TIFTON, Ga. (AP) -- A fifth suspect has been charged in connection with the string of armed-robbery attacks that preyed on immigrant Hispanic workers in South Georgia, authorities said.

Thomas Mathis, 22, was charged with murder and armed robbery, said Georgia Bureau of Investigation spokesman John Bankhead on Saturday.

Mathis, of Moultrie, was captured by the U.S. Marshal's office, Bankhead said. Officials from the U.S. Marshal's office did not immediately respond to requests for comment Saturday.

Three other Moultrians have already been charged in the attacks. Stacy Bernard Sims, 19, Jamie Underwood, 27, and Jennifer Wilson, 26 -- were ordered held without bond in the six deaths on Wednesday.

Sims and Underwood have also been charged in Colquitt County with aggravated assault, aggravated sodomy, rape, armed robbery, burglary and kidnapping for an attack on a Hispanic couple at a Norman Park trailer park the same day as the Tifton slayings.

In addition, Bankhead said Saturday that Nathaniel Allen, 27, was charged with a parole violation in connection with the case. Allen was described as a "person of interest" in the investigation when he was picked up for the parole violation Oct. 2. Bankhead said Saturday that Allen was from Moultrie, but earlier reports said he was from Adel.

In the past three months, there have been about 20 home invasions targeting Hispanics in the south Georgia counties of Tift, Colquitt and Cook. Bankhead did not have more information on the suspects' alleged role in the armed robberies.

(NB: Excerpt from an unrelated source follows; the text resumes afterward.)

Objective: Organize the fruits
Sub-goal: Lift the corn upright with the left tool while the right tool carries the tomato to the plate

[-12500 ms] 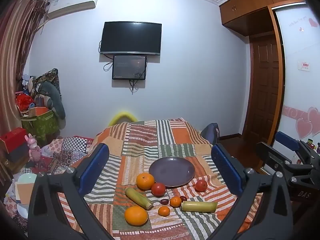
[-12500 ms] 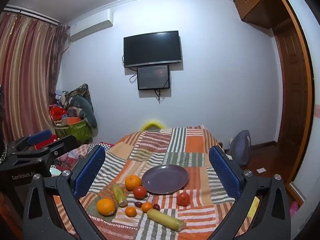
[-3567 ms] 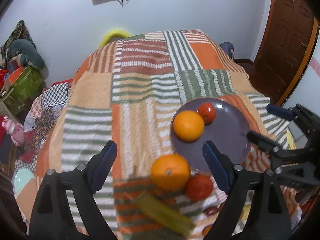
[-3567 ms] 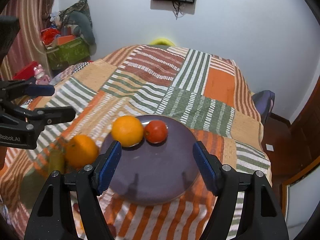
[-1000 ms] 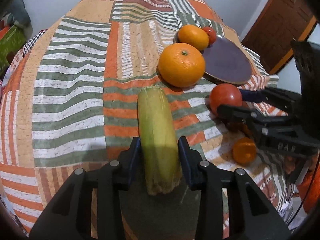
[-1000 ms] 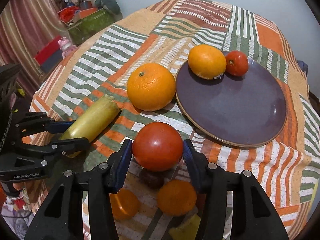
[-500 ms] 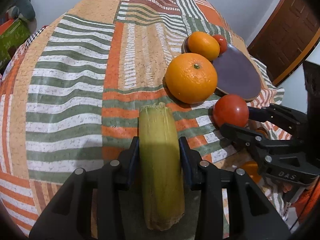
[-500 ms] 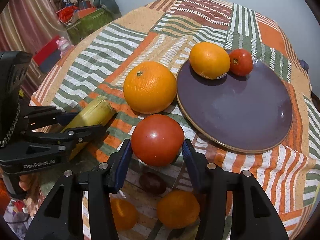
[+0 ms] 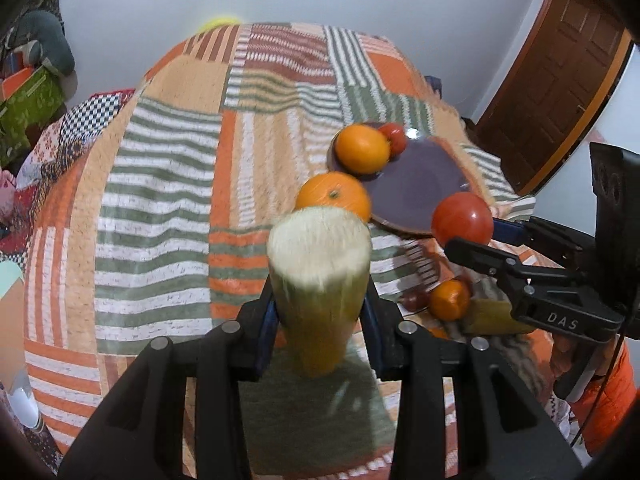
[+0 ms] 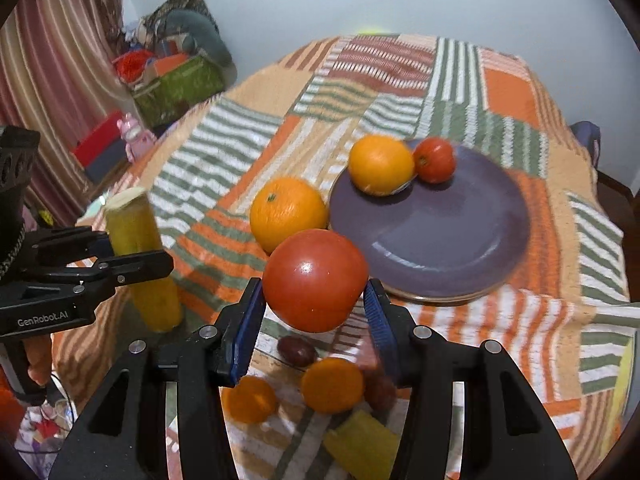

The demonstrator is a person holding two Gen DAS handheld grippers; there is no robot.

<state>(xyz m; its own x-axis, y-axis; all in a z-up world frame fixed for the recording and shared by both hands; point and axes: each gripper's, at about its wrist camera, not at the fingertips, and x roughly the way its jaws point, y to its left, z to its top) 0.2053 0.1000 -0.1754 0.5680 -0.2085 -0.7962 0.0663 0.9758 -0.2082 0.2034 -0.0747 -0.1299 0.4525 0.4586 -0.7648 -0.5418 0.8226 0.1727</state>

A string of attacks Sept. 30 that left six Mexican men dead in Tift County shocked and horrified the area's large Hispanic community. The men had been killed with guns and baseball bats during robberies at trailer parks in and around Tifton, Ga.

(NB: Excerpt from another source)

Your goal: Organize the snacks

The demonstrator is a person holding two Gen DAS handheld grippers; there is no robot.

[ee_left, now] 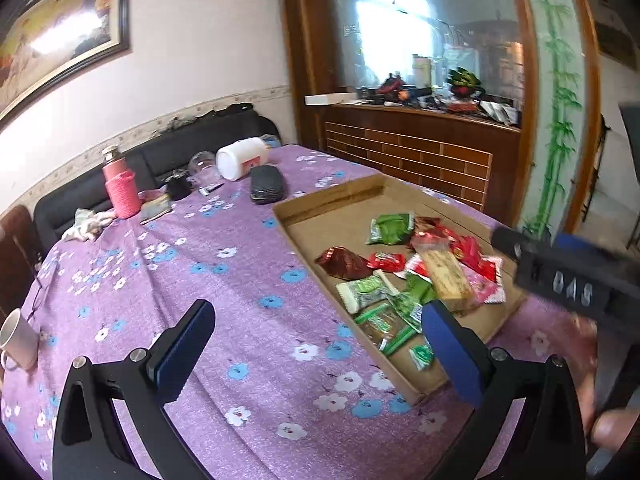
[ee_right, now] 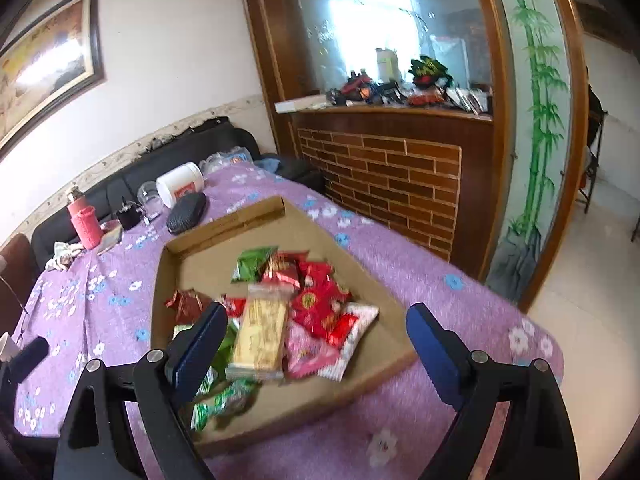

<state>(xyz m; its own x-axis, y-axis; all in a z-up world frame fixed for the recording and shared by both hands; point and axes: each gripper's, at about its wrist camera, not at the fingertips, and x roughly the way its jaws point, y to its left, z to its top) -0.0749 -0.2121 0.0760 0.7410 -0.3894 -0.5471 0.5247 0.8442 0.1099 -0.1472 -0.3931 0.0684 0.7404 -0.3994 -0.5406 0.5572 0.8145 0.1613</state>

Killed were Mateo Gomez, 54; Filipe Mauricio Esparza, 32; Jose Luis Tias, 20; Mauricio Florindo, age unknown; Guadalupe Sanchez, age unknown, and Armando Perez Martinez, 25.

Four other immigrant workers also were injured in other attacks, authorities said.

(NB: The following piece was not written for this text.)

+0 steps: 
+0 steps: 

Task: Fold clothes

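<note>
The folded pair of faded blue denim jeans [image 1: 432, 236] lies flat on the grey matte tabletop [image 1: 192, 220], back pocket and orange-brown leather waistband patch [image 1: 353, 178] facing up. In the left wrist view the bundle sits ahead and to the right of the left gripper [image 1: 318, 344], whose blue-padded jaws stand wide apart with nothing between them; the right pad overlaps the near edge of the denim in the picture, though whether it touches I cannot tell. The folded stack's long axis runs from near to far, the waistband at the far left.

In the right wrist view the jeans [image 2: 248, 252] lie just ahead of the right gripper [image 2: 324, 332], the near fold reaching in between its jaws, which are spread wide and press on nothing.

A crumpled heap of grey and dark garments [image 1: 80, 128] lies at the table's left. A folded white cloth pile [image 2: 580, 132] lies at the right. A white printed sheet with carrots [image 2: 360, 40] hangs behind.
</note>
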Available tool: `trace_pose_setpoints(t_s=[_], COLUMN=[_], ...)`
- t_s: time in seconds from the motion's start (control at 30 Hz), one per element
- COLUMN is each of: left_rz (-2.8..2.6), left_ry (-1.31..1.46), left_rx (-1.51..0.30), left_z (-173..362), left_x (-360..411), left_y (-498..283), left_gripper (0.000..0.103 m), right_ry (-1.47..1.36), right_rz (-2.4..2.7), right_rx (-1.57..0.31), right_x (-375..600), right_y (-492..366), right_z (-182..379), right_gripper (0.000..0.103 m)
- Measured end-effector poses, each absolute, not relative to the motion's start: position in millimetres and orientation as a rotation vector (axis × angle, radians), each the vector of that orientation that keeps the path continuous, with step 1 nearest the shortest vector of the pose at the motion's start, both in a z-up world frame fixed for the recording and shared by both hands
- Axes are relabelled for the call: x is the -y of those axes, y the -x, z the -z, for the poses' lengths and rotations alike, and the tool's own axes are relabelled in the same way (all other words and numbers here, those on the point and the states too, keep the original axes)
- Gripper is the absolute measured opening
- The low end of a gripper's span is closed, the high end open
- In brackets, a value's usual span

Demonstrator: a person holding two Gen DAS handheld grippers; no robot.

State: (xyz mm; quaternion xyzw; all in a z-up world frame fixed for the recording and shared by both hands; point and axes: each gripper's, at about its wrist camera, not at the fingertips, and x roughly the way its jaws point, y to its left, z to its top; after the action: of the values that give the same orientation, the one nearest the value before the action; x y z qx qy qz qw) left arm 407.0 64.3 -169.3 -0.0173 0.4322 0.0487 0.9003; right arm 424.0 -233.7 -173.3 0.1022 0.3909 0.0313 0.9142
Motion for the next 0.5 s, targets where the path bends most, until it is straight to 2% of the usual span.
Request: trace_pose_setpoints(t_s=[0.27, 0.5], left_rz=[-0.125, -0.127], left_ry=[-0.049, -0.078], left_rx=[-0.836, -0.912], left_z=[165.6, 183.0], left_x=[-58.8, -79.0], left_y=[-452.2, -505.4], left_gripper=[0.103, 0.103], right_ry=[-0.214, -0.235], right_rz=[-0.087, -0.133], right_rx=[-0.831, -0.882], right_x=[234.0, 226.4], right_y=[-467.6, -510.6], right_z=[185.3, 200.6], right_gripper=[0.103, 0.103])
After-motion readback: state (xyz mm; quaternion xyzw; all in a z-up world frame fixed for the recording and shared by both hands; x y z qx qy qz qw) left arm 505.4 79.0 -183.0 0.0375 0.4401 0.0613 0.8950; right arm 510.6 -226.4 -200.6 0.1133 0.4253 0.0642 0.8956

Authorities believe Sims and Underwood may have been part of an armed-robbery gang that preyed on immigrant workers, who often carry large sums of cash because they lack documents that some banks require to open accounts.

Representatives from the Mexican Consulate urged local banks Friday to recognize consular cards as sufficient identification needed to open bank accounts instead of Social Security and tax identification numbers, the Tifton Gazette reported.

Georgia Bureau of Investigation Director Vernon Keenan has said the slayings were "some of the most vicious the state has ever witnessed."